As directed by Thaddeus Phillips, the light and dark elements of a grim subject are balanced well in “Red-Eye.” Unflinching in its portrayal of Poe’s torments, which included addiction, poverty, and illness, the production has a streak of mordant, if occasionally goofy, humor that enlivens without trivializing.

This drily comic tone is set at the start, with the appearance of an earnest-looking Jeremy Wilhelm, presenting himself as a National Park Service Ranger visiting New York for the weekend from Philadelphia, where he works at the Edgar Allan Poe National Historic Site. Thanking the play’s producers for an opportunity to introduce the work, he offers a few biographical tidbits on Poe and even the address of the museum’s web site.

As the play progresses this “Ranger Steve” updates the audience on Poe’s doings, offers jokey asides and personal anecdotes, and acts as railway conductor and hotel desk clerk. He also sings songs, with music played by David Wilhelm, with lyrics that range from Poe’s poetry to strings of mundane dialogue from the play.

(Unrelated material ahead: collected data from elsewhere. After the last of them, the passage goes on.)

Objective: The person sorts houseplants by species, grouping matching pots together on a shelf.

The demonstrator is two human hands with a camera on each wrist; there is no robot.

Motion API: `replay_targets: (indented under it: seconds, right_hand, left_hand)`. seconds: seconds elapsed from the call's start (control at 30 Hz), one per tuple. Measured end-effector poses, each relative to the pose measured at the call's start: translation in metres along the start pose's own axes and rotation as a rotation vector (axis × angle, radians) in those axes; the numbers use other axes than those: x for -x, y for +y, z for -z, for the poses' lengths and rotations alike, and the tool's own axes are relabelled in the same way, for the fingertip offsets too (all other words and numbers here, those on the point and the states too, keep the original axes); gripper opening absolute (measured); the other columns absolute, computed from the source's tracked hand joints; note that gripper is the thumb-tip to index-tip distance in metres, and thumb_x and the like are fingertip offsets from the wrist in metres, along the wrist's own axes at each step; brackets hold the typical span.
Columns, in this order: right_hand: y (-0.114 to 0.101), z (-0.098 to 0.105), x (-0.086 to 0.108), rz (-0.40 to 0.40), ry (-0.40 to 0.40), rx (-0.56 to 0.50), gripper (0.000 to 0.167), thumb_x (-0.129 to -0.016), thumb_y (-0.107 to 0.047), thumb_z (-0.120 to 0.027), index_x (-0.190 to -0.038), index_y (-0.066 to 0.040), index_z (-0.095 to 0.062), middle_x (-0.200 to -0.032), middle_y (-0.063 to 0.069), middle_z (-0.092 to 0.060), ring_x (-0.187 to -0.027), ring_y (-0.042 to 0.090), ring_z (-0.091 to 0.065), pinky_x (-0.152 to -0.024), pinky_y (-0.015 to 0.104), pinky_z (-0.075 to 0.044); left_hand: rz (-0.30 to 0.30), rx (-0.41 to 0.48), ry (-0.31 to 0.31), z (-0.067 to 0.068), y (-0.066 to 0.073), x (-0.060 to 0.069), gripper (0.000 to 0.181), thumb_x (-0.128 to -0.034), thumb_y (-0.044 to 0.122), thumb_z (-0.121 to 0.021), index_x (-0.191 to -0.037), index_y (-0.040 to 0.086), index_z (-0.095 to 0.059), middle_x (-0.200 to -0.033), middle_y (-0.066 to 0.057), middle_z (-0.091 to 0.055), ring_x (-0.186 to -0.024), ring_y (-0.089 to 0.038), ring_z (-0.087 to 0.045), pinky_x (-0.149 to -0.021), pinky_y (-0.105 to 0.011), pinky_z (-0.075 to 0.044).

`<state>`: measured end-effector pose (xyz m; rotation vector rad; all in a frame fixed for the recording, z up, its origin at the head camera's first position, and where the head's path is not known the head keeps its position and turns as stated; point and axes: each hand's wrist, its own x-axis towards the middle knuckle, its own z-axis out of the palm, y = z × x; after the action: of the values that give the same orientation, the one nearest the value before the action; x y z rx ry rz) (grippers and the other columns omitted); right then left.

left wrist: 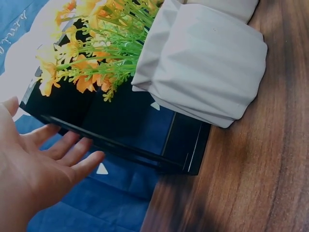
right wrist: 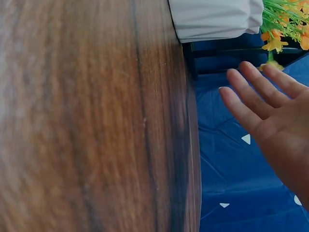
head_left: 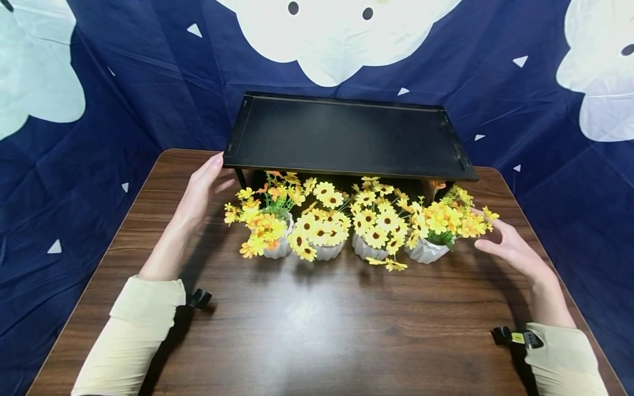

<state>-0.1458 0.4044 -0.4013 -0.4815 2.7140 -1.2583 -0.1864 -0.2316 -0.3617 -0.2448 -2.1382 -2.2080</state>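
Observation:
A black shelf (head_left: 342,135) stands at the back of the wooden table, with several white pots of yellow and orange flowers in a row along its front. My left hand (head_left: 200,190) is at the shelf's left front corner, fingers relaxed; in the left wrist view the hand (left wrist: 46,169) lies against or close beside the black side frame (left wrist: 116,145), contact unclear. My right hand (head_left: 515,250) is held beside the rightmost pot (head_left: 427,251), its fingers partly behind the flowers. The right wrist view shows that hand (right wrist: 277,116) with spread fingers, holding nothing.
The brown table (head_left: 307,341) extends in front of the pots toward me. Behind and beside it hangs a dark blue cloth (head_left: 148,66) with white cloud shapes and small triangles. A black strap device (head_left: 200,298) is at my left wrist, another (head_left: 517,337) at my right.

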Motion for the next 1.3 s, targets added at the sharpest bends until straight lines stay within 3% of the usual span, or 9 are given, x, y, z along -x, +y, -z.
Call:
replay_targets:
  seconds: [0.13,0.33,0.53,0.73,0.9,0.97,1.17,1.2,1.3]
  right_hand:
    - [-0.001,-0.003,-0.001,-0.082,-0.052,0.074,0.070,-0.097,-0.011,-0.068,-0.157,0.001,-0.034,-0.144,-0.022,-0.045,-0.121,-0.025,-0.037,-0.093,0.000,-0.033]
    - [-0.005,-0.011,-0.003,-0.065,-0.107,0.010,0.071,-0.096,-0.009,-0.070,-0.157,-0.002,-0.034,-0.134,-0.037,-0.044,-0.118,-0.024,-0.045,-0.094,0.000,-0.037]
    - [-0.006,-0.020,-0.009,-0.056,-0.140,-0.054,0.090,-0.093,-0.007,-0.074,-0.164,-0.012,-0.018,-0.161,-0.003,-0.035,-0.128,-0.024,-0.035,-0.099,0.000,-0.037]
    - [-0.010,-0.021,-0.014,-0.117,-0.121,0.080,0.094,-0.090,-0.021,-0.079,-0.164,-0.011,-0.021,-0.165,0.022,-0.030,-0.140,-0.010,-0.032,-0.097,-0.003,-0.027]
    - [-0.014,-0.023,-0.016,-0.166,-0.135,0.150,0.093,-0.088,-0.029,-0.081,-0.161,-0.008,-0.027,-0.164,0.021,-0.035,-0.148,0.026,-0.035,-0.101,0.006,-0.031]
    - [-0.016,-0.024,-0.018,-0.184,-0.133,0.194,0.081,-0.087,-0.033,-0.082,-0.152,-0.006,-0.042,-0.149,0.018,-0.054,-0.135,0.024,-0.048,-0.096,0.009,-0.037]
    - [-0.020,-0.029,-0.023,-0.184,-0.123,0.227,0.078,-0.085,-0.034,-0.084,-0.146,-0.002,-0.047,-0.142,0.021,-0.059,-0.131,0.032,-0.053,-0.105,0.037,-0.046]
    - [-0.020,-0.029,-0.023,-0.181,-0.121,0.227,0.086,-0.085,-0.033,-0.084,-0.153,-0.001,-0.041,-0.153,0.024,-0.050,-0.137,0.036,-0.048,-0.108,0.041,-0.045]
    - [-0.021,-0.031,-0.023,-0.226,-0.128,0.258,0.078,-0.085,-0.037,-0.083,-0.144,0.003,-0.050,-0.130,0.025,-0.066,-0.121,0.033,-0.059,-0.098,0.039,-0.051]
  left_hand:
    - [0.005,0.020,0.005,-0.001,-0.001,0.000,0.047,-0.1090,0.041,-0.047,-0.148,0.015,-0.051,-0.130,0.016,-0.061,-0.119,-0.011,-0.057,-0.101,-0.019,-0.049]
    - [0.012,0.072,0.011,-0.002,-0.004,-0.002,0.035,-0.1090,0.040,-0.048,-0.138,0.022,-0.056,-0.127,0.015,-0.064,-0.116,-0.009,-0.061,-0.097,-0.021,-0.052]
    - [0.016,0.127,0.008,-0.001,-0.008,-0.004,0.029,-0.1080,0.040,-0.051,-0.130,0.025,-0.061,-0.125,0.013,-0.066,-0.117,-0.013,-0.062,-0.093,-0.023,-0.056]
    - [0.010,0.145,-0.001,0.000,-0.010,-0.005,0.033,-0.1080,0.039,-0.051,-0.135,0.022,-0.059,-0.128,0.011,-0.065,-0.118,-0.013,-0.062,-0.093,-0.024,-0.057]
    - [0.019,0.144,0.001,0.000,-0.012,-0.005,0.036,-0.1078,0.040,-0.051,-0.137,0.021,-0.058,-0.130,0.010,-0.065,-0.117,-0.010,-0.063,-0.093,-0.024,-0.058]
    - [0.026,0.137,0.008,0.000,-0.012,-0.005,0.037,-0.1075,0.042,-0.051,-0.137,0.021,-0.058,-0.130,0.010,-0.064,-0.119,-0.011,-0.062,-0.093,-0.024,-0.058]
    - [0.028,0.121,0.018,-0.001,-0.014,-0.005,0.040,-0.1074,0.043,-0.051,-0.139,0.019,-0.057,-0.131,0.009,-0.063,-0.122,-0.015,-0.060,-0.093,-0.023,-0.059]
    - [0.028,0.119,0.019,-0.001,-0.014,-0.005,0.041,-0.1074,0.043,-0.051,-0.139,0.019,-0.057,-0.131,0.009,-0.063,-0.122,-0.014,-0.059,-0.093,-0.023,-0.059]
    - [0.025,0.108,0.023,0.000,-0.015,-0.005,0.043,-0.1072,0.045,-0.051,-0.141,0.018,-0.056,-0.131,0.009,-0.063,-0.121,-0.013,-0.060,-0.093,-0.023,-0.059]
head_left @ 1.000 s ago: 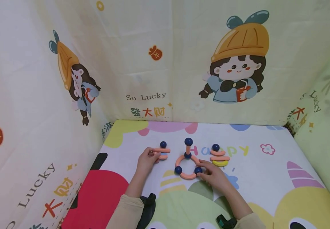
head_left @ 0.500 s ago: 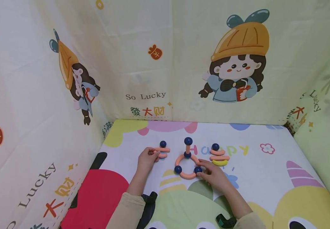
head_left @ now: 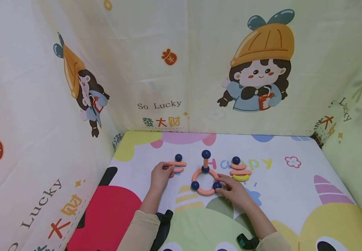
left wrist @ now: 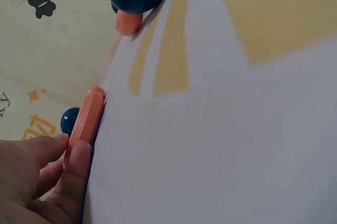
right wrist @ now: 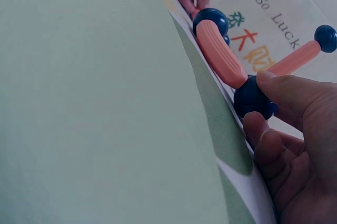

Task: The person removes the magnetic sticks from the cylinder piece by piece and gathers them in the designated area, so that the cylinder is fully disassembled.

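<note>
Blue-and-orange ring (head_left: 206, 192) just left of right grip (head_left: 235, 191), which pinches 1 ring ball (right wrist: 254, 97). Left grip (head_left: 161, 175) narrowed to rod thickness on 1 orange rod (left wrist: 87, 116), loose ball (head_left: 178, 158) just beyond. Versus 1 s ago: hands barely shifted, no piece added; work looks paused.

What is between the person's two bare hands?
In the head view, a ring of curved pink sticks and round dark-blue balls, plus a straight pink stick and another curved one by the left hand.

Soft, even light in the head view, dimmer, greyish wrist views, small glints on navy balls (head_left: 206, 154)
</note>
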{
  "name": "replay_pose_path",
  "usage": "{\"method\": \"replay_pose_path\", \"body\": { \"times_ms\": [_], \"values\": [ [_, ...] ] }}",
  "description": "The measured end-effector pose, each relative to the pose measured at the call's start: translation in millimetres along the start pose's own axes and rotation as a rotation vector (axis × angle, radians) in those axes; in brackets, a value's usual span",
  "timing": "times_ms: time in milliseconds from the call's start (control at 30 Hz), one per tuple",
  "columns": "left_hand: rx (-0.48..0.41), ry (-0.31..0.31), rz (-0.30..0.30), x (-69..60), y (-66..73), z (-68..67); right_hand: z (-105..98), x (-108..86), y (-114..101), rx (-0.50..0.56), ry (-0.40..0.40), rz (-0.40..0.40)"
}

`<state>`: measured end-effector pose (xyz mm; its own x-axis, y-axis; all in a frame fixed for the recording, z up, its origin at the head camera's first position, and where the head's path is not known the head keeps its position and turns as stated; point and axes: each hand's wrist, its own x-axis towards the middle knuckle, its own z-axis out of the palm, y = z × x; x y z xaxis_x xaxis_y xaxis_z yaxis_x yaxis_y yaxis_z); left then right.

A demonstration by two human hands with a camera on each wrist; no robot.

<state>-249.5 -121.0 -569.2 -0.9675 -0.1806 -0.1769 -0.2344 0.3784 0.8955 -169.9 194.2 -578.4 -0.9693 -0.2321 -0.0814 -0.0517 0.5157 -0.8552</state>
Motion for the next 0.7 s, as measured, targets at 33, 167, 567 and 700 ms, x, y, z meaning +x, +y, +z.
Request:
{"method": "replay_pose_path", "body": {
  "times_ms": [33,167,567,700],
  "values": [
    [-0.005,0.000,-0.003,0.1,0.5,0.2,0.0,0.2,0.1,-0.001,0.000,-0.005],
    [-0.010,-0.004,-0.003,0.3,-0.1,0.1,0.6,0.4,0.7,-0.004,0.006,-0.010],
    [-0.018,-0.011,-0.005,-1.5,1.2,-0.7,0.8,-0.4,0.9,0.002,0.005,-0.006],
    [-0.018,-0.013,-0.002,-3.3,3.1,-1.2,-0.1,-0.3,0.2,0.002,0.006,0.006]
  ]
}}
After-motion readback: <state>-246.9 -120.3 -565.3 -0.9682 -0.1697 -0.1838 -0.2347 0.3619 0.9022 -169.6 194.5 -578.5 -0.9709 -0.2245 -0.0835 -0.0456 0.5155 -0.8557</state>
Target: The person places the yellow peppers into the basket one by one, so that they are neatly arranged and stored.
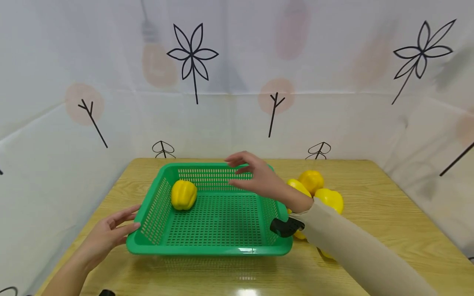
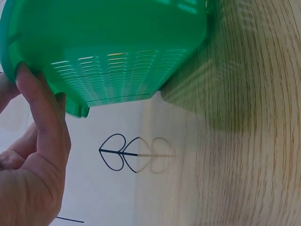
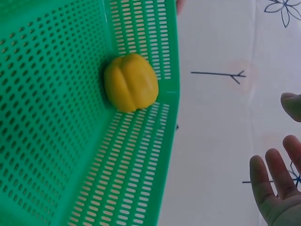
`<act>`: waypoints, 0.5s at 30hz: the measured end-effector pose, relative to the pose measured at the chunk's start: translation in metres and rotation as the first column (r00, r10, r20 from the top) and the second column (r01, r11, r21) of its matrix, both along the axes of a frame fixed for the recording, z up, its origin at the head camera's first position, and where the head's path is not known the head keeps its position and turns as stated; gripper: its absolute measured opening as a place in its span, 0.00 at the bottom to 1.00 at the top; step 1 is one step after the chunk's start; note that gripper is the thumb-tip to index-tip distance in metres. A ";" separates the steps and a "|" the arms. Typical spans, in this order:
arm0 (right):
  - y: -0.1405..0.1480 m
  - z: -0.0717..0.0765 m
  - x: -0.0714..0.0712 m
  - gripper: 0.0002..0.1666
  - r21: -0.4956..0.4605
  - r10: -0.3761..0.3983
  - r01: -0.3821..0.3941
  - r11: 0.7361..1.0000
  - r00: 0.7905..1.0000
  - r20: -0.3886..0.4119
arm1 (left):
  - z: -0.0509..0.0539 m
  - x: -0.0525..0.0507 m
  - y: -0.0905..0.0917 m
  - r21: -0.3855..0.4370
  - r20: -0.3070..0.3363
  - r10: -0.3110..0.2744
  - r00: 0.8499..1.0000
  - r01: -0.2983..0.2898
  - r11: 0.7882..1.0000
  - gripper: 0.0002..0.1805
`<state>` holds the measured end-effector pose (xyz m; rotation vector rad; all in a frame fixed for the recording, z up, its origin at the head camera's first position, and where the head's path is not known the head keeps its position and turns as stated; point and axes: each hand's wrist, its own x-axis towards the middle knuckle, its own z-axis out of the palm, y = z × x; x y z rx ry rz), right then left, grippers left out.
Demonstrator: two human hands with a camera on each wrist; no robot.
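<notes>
A yellow bell pepper (image 1: 184,195) lies inside a green plastic basket (image 1: 207,250), near its back left corner. My left hand (image 1: 111,230) touches the basket's left rim from outside, its fingertips and thumb at the edge; the left wrist view shows fingers (image 2: 44,108) against the rim's underside. Over the basket's right part hovers my right hand (image 1: 257,174), fingers loosely bent and apart, holding nothing. In the right wrist view the same pepper (image 3: 131,83) rests against the slotted wall, away from the hand's spread fingers (image 3: 280,176).
Several yellow peppers (image 1: 328,200) sit right of the basket, some partly hidden behind my right forearm and sleeve (image 1: 355,242). The wooden table (image 1: 385,230) ends at a white patterned curtain (image 1: 229,119). A black wrist strap piece (image 1: 286,227) hangs by the basket's right rim.
</notes>
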<state>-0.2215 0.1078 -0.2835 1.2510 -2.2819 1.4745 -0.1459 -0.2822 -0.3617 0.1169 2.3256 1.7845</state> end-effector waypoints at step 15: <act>0.041 -0.004 0.008 0.27 0.022 -0.116 0.115 0.993 0.993 0.037 | -0.002 -0.002 -0.002 0.013 0.011 -0.006 1.000 0.006 1.000 0.33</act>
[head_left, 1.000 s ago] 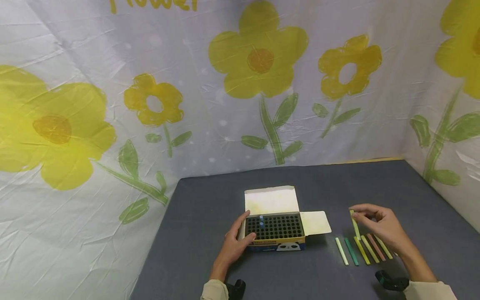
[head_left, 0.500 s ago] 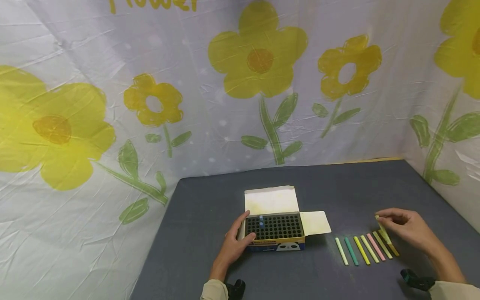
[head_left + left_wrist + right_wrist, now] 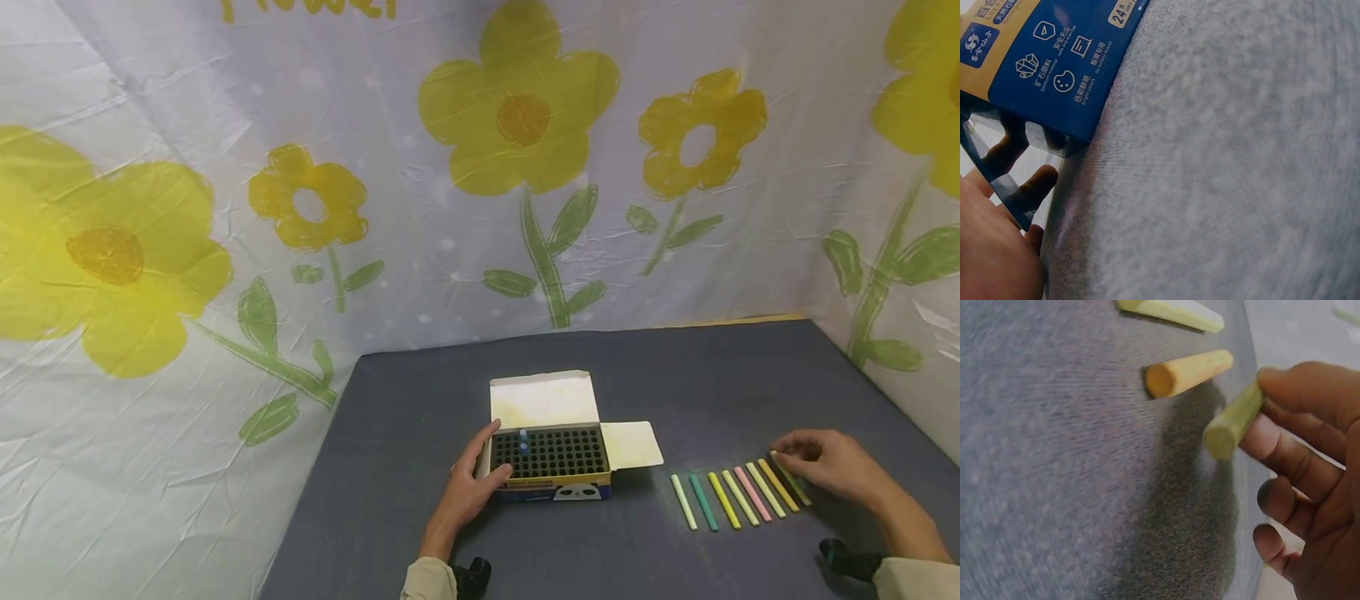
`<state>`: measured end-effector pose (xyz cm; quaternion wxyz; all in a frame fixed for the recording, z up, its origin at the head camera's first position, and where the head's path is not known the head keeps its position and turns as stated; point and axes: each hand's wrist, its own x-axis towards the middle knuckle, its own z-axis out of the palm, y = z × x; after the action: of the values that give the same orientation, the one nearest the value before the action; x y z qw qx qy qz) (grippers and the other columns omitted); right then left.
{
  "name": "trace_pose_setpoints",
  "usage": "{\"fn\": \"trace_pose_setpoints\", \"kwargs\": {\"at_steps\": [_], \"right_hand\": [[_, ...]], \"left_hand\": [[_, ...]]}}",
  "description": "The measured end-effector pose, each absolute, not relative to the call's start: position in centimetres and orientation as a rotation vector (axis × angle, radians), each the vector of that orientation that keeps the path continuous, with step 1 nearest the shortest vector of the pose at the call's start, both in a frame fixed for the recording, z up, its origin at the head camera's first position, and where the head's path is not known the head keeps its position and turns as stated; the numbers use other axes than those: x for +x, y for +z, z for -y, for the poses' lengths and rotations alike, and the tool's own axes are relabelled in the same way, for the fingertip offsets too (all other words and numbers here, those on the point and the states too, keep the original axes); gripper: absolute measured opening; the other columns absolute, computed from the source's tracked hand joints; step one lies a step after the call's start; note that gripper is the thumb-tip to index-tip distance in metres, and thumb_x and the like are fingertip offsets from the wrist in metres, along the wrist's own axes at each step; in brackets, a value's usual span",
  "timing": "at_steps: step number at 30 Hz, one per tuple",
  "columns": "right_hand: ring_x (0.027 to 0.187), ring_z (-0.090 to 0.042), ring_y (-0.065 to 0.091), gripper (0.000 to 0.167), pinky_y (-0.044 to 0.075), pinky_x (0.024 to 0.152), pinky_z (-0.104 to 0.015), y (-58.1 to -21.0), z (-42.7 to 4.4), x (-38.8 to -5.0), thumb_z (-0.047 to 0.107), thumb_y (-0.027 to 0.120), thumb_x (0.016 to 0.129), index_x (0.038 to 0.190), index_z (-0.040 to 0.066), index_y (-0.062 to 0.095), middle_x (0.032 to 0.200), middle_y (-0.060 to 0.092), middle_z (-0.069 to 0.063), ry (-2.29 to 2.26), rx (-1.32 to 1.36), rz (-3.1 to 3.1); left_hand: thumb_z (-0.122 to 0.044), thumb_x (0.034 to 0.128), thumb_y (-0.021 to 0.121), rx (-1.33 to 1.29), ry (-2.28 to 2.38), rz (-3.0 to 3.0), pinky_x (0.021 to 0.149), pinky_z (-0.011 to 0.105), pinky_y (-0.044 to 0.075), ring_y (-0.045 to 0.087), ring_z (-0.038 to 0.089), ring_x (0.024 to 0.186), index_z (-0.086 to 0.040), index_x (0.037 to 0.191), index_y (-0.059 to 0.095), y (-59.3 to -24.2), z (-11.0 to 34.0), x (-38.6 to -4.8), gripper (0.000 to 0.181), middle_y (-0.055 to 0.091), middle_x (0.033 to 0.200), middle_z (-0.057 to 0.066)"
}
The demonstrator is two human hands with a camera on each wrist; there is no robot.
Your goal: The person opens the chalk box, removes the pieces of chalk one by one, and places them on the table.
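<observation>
At the left end of an open chalk box (image 3: 585, 482), my left hand (image 3: 461, 500) grips the side, thumb at the front corner. In the left wrist view the blue box wall (image 3: 1054, 75) shows beside the fingers. A black holed insert fills the box, with two blue chalk sticks (image 3: 523, 442) standing in it. My right hand (image 3: 843, 473) pinches a yellow-green chalk stick (image 3: 1235, 422) by its far end, at the right end of a row. Its near end looks just off or on the table; I cannot tell which. An orange chalk stick (image 3: 1188, 374) lies beside it.
Several chalk sticks lie side by side on the dark table (image 3: 600, 550): white, green (image 3: 702, 502), yellow, pale yellow, pink (image 3: 752, 494) and orange. The box's white lid (image 3: 543, 400) and side flap (image 3: 632, 445) stand open. A flowered curtain (image 3: 420, 275) hangs behind.
My right hand has carried the yellow-green chalk stick to the right, past the orange one, and lowered it toward the table. The left hand stays on the box.
</observation>
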<state>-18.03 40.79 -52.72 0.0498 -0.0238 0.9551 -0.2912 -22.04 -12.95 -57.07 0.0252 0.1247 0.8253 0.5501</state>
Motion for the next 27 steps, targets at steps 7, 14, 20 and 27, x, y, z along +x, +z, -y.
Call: {"fn": "trace_pose_setpoints", "kwargs": {"at_steps": [7,14,20,27], "right_hand": [[0.075,-0.016,0.065,0.026,0.051,0.064,-0.044,-53.0,-40.89,-18.52,0.03,0.07,0.096,0.103,0.006,0.075,0.089,0.074,-0.002,-0.686,-0.138,-2.958],[0.074,-0.015,0.064,0.029,0.043,0.073,-0.057,-52.87,-40.6,-18.79,0.033,0.073,0.092,0.104,0.006,0.075,0.087,0.074,0.002,-0.545,-0.141,-2.98],[0.072,-0.014,0.064,0.03,0.045,0.07,-0.055,-52.78,-40.45,-18.51,0.036,0.073,0.092,0.101,0.008,0.075,0.085,0.074,0.003,-0.536,-0.156,-2.996],[0.069,-0.012,0.062,0.024,0.048,0.064,-0.047,-52.19,-40.26,-18.28,0.03,0.072,0.093,0.1,0.007,0.075,0.082,0.072,0.003,-0.568,-0.145,-3.029]], "left_hand": [[-0.041,0.0948,0.071,0.388,1.683,-2.555,0.115,0.068,0.03,0.028,0.033,0.155,-0.049,0.153,0.037,-56.78,12.9,-22.0,0.068,0.032,0.166,-0.004],[-0.039,0.0951,0.07,0.403,1.687,-2.563,0.113,0.068,0.032,0.03,0.033,0.154,-0.049,0.153,0.037,-56.72,12.86,-22.1,0.068,0.032,0.166,-0.004],[-0.041,0.0946,0.071,0.404,1.686,-2.564,0.114,0.067,0.032,0.03,0.033,0.154,-0.048,0.153,0.037,-56.8,12.9,-22.13,0.068,0.033,0.166,-0.004],[-0.041,0.0948,0.07,0.399,1.673,-2.569,0.114,0.067,0.032,0.03,0.032,0.154,-0.048,0.153,0.037,-56.88,12.99,-21.96,0.068,0.033,0.166,-0.004]]}}
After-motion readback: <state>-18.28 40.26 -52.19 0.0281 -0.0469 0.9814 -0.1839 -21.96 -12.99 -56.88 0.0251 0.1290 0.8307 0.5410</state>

One of the finest moments in the play, in fact, comes as Poe fruitlessly rings the bell on the desk of a Philadelphia hotel while waiting for a clerk to arrive. Meanwhile Ranger Steve sings the opening stanza of Poe’s poem “The Bells”:

“Hear the sledges with the bells,

Silver bells!

What a world of merriment their melody foretells!”

There is precious little merriment in the story of “Red-Eye,” based as it is on what little is known about Poe’s final days. The hapless writer, played with a frail nobility by Ean Sheehy, attempts to travel from Virginia to New York to visit his mother-in-law in the fall of 1849, but never makes it. Instead Poe undergoes a series of stops, starts, and unexplained detours, often accompanied by ruminations, or perhaps hallucinations, about his life and past.

Most prominent among these disruptive visions is the ghost of his dead wife Virginia, an acrobatic phantom played with wordless grace by Alessandra L. Larson. Poe’s wife torments him, stealing his luggage, making him miss trains, tearing up his manuscripts, and even trying to drag him down into the underworld. But “Red-Eye” also presents Virginia as the source for much of Poe’s poetic inspiration, including the famous Lenore.

A critical moment arrives when Poe gives a lecture at the Philadelphia Literary Society. He intends to read from his new work “Eureka,” a heavy tome on cosmology and the nature of being. “I design to speak of the Physical, Metaphysical and Mathematical,” Poe explains, “of the Material and Spiritual Universe:—of its Essence, its Origin, its Creation, its Present Condition and its Destiny.” However, this proves too ponderous for the Philadelphia Literary Society; he is asked instead to read “The Raven.”

Much, perhaps too much, is made of this dilemma between popular and difficult culture in “Red Eye.” After all, it is hard to imagine a railway conductor asking Poe to recite “The Raven,” as opposed to some more challenging work, as the play drolly depicts in an earlier scene. But it does serve to fairly encapsulate the very real trouble Poe had making ends meet as a Man of Letters in the uncongenial creative marketplace of antebellum America.

The final word in this fascinating piece of theater goes to the October 9, 1849 edition of Baltimore Sun, whose article reporting Poe’s death at age 38 is projected in supertitles above the stage. News of the great writer’s demise, The Sun aptly reported, “will cause poignant regret among all who admire genius, and have sympathy for the frailties all too often attending it.” It is the achievement of “Red-Eye to Havre de Grace” to so artfully delineate these two sides of Poe’s character, the genius and the frailty.

“Red-Eye to Havre de Grace,” through June 1 at New York Theater Workshop, 79 E. 4th Street, New York, NY; 212-279-4200, nytw.org.